Silver does not even use national polls in his probability calculations. He work begins with a statistical evaluation of all of the recent polls for every state culminating in a probability of each candidate winning every state. Those results are then combined statistically into a probabilities of each candidate winning the electoral college vote.

Let me briefly explain who you methodology could make you look like a fool. Let's say that Candidate A is leading in the national polls, but trails Candidate B in the majority of the big swing state. Your methodology will lead you to believe that Candidate A is ahead while Candidate B would have a much better probability of winning.

The fact that the national poll results seem to correlate with the swing state results is coincidental.

Loki Liesmith

(4,602 posts)
14. "There is no way you could do that unless you are a statistician"
Sun Sep 25, 2016, 01:30 PM
Sep 2016

"who has studied the major polls, their biases, and their accuracy over the years."
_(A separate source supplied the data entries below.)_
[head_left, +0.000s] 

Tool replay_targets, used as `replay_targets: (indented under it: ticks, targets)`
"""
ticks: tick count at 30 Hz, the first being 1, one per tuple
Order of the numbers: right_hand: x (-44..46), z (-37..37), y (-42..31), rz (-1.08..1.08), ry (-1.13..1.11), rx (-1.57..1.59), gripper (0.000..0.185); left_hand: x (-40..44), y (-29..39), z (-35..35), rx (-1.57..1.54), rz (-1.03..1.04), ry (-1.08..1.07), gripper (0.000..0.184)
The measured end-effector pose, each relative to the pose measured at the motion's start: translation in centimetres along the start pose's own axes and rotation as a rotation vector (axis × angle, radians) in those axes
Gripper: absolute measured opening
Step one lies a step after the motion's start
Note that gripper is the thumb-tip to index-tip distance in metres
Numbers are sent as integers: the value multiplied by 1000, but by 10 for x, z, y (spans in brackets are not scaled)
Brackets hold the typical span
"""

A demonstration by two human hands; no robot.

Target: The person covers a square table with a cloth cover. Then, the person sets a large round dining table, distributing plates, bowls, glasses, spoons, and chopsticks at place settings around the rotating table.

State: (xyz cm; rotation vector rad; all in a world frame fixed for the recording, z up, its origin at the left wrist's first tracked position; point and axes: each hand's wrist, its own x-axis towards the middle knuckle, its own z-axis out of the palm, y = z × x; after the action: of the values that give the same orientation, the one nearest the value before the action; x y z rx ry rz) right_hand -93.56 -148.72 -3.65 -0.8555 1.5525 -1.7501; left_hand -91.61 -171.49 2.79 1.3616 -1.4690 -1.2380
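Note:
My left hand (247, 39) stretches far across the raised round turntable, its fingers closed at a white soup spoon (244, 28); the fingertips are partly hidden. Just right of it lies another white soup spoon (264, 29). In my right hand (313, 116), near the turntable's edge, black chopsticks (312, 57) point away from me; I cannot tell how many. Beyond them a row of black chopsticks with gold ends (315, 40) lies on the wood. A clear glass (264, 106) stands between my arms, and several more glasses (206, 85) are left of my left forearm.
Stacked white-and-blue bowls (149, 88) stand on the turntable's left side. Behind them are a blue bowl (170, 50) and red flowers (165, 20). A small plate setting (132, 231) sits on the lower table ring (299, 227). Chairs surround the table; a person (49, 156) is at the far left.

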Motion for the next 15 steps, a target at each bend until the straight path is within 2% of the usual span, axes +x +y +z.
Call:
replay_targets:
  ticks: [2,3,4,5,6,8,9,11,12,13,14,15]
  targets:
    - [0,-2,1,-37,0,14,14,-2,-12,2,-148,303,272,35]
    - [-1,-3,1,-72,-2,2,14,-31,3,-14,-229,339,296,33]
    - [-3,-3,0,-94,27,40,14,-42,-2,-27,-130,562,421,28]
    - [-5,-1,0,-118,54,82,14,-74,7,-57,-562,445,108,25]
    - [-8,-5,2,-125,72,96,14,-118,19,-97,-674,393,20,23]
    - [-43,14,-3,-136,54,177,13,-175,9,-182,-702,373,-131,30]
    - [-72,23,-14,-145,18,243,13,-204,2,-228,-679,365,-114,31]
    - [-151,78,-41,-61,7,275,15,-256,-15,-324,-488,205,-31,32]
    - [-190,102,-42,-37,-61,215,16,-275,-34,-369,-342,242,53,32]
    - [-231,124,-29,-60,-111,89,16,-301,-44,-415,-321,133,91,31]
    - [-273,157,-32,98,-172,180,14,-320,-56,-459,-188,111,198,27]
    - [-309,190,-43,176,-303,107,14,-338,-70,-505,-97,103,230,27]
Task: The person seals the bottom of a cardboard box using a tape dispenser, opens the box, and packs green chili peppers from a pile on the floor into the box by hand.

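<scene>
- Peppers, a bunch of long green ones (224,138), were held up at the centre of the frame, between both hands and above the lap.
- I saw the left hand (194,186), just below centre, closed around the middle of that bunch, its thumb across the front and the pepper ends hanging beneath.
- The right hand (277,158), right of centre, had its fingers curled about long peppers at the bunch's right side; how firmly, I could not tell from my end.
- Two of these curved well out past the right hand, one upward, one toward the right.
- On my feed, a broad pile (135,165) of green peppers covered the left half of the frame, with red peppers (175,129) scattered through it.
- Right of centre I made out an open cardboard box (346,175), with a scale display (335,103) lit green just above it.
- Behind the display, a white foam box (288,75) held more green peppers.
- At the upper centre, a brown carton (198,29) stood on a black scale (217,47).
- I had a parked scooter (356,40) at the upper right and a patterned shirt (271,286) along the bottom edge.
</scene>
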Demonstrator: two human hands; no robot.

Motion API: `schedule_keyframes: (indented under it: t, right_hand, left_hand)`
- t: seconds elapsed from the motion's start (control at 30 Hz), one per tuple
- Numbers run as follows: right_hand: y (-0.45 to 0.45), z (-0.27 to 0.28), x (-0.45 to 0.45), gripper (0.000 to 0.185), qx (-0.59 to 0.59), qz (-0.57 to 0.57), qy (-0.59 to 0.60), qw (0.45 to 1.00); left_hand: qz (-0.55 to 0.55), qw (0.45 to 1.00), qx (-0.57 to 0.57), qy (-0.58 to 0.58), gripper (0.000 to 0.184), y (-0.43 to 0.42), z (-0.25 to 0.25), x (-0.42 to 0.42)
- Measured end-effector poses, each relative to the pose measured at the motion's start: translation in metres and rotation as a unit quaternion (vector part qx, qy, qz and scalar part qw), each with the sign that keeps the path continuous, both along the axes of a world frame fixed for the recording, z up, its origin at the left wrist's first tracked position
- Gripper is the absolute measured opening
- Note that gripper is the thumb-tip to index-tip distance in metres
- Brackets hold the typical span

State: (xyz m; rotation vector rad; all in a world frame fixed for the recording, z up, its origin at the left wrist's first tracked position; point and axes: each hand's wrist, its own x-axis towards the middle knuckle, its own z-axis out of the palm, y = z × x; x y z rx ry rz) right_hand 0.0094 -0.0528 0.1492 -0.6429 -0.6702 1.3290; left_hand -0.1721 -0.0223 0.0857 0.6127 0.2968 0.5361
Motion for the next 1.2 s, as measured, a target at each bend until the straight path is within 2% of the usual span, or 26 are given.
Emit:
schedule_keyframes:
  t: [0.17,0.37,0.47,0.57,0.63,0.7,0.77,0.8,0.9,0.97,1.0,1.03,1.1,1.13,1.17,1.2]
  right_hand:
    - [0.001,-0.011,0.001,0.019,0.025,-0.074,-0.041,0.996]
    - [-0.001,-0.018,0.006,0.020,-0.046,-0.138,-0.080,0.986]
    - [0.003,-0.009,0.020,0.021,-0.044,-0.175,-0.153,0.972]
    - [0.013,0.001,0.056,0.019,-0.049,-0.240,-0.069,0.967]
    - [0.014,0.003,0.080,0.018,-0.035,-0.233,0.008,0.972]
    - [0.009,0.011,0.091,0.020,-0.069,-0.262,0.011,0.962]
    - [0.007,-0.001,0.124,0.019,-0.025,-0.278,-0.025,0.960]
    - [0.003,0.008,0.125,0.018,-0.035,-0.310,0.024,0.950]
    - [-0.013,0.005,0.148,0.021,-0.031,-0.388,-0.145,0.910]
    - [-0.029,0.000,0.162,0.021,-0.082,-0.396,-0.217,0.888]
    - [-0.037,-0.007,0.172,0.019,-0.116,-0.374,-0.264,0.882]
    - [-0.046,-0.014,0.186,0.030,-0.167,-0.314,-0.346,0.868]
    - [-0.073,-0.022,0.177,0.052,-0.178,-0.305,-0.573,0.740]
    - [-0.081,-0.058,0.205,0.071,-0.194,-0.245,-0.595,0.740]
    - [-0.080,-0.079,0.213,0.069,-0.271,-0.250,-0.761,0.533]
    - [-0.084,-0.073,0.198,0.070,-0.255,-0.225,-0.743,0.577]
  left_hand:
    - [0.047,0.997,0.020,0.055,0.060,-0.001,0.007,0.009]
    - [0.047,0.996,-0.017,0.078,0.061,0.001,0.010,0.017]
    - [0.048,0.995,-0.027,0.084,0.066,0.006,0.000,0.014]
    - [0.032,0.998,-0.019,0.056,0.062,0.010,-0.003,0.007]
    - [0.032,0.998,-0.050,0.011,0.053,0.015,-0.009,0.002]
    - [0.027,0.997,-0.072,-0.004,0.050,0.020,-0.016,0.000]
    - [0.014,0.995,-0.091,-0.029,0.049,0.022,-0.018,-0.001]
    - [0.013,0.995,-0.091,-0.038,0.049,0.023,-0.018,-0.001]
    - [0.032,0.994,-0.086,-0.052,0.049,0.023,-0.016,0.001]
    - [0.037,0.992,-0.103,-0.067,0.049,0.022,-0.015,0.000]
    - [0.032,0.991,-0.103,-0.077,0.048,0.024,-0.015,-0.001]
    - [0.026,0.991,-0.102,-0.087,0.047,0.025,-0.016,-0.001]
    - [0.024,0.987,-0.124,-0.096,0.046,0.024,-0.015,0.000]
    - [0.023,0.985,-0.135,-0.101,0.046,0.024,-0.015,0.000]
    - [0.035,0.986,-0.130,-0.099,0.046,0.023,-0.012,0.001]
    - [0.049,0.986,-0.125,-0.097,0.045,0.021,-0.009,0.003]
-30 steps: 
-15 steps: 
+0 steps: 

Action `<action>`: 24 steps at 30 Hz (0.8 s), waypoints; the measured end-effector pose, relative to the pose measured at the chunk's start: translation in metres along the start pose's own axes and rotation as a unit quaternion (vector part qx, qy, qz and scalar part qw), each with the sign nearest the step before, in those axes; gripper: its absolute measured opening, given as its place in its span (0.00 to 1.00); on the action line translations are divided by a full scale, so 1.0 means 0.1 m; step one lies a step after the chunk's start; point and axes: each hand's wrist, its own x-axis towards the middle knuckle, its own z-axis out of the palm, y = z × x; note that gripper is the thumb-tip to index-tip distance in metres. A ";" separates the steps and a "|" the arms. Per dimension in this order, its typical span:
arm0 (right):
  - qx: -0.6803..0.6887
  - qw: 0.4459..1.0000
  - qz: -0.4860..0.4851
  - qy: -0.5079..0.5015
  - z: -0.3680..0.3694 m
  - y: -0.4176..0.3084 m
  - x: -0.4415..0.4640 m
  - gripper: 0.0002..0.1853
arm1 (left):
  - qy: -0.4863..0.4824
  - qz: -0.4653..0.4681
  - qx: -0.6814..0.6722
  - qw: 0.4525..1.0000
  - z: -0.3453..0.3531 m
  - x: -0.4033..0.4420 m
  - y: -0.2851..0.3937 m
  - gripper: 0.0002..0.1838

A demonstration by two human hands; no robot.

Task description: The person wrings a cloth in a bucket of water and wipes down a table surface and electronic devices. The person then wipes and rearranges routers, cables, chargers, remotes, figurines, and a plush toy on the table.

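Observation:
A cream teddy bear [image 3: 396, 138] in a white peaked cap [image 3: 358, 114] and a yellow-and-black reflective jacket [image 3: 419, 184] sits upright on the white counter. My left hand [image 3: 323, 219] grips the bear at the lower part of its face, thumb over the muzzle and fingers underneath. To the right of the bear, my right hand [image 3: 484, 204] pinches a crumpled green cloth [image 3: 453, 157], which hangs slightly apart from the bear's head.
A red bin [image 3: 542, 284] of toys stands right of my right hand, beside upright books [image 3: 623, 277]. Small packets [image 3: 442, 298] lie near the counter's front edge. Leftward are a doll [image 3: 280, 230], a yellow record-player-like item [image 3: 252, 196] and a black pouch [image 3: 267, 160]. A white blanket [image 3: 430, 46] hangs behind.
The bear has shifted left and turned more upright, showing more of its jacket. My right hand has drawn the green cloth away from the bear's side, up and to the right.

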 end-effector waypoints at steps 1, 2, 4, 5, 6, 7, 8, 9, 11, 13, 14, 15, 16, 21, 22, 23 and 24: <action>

Yeah, I couldn't be that, could I?

CajunBlazer

(5,648 posts)
15. Nope, no offense, but you wouldn't have a clue how to do that
Sun Sep 25, 2016, 02:16 PM
Sep 2016

Even if the national polls graphs to predict the results of Presidential elections (which we can't of course), without statistics you would have no way of assigning a probability winning equivalent to each change of percentage separation between the two candidates in the national polls without simply guessing.

For instance if Hillary were head by a single percentage point over in the combined national polls over Trump, what would you assign as her probability of winning the election? You could only guess. What would be her probability of winning if she were ahead by two or three points, ... or six or seven? Again, you would have no clue and could only guess, and my guess would be as good as your's so why would anyone pay attention to your guesses.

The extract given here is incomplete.